La riqueza de las naciones
La riqueza de las naciones El gobierno de un estado de esa clase confía en esta capacidad y disposición de sus súbditos a prestarle dinero en coyunturas extraordinarias. Sabe que puede contar con la posibilidad de endeudarse, y por tanto se considera libre del deber de ahorrar.

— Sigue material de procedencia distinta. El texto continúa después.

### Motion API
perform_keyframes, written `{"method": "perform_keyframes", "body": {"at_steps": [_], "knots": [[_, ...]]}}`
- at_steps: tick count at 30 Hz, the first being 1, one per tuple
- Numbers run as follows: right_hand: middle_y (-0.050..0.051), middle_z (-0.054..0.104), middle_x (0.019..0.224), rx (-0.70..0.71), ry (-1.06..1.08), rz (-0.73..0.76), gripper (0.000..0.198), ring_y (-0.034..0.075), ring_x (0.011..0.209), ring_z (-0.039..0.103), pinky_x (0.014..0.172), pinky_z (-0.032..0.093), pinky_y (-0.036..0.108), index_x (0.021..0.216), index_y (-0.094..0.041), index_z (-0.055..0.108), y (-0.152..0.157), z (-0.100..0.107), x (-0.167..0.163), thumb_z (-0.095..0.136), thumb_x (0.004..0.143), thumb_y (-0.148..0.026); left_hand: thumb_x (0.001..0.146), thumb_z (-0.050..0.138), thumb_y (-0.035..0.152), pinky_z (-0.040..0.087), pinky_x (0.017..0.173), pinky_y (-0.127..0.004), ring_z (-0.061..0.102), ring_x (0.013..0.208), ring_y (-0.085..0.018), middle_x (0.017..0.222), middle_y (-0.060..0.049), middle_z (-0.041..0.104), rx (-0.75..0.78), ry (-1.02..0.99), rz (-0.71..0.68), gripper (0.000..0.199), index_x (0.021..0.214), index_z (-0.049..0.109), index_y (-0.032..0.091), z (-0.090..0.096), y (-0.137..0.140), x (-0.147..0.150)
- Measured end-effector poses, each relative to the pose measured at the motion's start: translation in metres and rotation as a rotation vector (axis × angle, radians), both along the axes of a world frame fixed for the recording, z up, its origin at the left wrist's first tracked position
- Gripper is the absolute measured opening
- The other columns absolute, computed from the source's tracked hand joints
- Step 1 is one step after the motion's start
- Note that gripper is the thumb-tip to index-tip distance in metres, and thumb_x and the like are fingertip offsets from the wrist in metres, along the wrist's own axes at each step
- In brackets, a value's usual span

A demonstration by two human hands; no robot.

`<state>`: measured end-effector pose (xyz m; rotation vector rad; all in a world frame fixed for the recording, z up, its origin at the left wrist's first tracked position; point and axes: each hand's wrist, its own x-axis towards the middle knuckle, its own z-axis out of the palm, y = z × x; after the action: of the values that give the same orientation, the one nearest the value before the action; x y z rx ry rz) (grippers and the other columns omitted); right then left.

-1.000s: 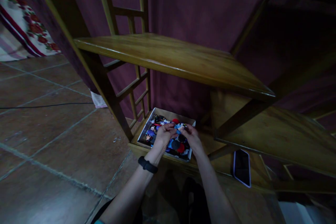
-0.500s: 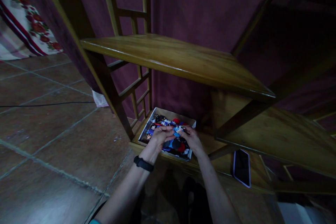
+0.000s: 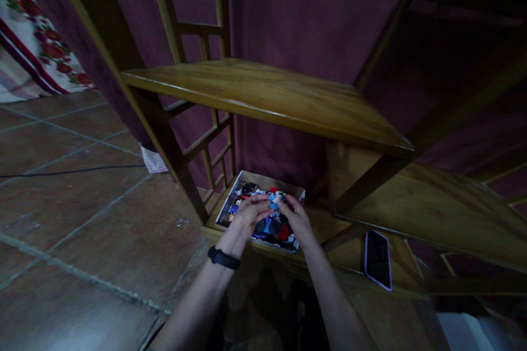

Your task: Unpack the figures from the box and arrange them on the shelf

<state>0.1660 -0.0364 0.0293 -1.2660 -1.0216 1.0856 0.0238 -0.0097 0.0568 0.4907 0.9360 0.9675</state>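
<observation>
Between my two hands is a small blue and white figurine [image 3: 275,199], held over an open box [image 3: 237,180]. My left hand [image 3: 250,213] pinches its left side; a dark band circles that wrist. With closed fingers my right hand [image 3: 295,216] grips it from the right. Below, the box holds many small colourful pieces, blue, red, black and white, that look like little figures [image 3: 272,226]. My hands cover part of them. The figurine's finer details are too small to make out.
The box stands on the low board of a wooden shelf unit, under a higher shelf [image 3: 263,90]. A phone [image 3: 377,260] with a pale purple edge lies on the low board at right. Lattice bars [image 3: 206,145] rise at left, beside the tiled floor [image 3: 82,241].
My right fingers have shifted slightly on the figurine, which appears turned a little. Both hands stay over the box. The camera view has moved slightly.
</observation>
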Motion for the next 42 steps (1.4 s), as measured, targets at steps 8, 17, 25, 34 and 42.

En una etapa ruda de la sociedad no hay grandes capitales comerciales e industriales. Los individuos que atesoran todo el dinero que ahorran y que ocultan su tesoro lo hacen porque desconfían en la justicia del gobierno… En tal estado de cosas habrá muy pocas personas capaces de prestar dinero al gobierno ante necesidades extraordinarias, y ninguna dispuesta a hacerlo. El soberano percibe que deberá hacer frente a esas exigencias mediante el ahorro, puesto que el endeudamiento le resultará absolutamente imposible. Esta percepción estimula aún más su disposición natural a ahorrar.
La evolución de las enormes deudas que oprimen hoy a todas las grandes naciones de Europa, y que a largo plazo probablemente las arruinen, ha sido bastante uniforme. Las naciones, como las personas privadas, han empezado a pedir prestado generalmente contra lo que podría llamarse el crédito personal, sin garantizar o hipotecar ningún fondo específico para el pago de la deuda; cuando este recurso ha fallado, han procedido a endeudarse contra la garantía o hipoteca de fondos determinados.